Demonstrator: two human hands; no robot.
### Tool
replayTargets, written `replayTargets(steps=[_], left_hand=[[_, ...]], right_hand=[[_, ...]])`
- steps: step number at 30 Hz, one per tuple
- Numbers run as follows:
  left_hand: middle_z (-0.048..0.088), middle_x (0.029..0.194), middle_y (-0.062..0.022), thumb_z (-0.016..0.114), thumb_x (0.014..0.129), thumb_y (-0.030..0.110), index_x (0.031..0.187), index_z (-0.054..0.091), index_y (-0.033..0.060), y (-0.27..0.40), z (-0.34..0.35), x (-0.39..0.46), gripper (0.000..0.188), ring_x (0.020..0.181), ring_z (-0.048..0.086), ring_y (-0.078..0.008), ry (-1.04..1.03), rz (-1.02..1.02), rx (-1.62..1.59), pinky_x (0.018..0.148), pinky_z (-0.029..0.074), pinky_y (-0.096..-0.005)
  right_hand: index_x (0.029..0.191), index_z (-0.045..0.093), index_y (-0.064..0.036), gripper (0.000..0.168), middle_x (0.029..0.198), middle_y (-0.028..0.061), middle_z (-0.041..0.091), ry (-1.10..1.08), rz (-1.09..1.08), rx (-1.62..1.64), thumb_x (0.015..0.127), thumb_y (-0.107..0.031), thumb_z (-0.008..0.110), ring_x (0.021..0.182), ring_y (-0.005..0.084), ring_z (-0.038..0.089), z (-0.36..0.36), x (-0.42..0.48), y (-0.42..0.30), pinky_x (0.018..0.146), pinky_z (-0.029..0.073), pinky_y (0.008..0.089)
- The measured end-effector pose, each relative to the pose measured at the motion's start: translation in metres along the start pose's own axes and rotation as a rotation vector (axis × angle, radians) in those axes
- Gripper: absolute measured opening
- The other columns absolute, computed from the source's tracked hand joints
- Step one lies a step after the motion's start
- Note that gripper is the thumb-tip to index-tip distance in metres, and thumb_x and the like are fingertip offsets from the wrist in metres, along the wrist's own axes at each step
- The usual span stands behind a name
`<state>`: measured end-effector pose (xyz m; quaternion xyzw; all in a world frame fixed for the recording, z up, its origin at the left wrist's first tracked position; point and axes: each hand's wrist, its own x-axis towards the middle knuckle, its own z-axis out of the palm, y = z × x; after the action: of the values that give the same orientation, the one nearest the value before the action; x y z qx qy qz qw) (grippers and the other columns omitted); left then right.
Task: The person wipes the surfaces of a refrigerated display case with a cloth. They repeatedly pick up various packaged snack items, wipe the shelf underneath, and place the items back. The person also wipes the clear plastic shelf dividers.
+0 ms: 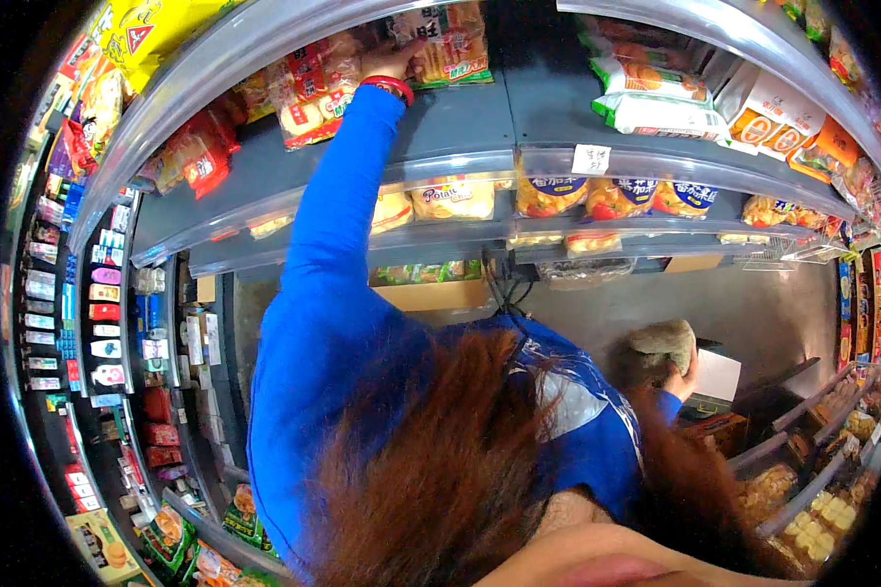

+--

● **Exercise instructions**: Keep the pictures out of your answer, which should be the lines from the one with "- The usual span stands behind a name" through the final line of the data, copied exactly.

● **Reply to the task**:
- The usual span stands behind a name
`<state>`: measured end-effector pose (xyz m; quaternion xyzw; all in a world frame fixed for the recording, z up, its origin at the left wrist's first tracked position; point and axes: each hand's wrist, its own x-axis towards the middle knuckle, its own z-axis out of the palm, y = z × x; after the action: of the values that give the same orientation, the one nearest the value before the action; x y z qx qy qz qw) (grippers and the other columns omitted); left then right.
Task: The person wipes the surfaces of a refrigerated display case with a cloth. They repeatedly pick up various packaged snack items, wipe the shelf underneath, and place the items back. The person also wipes the clear plastic shelf dividers.
+0 ms: 

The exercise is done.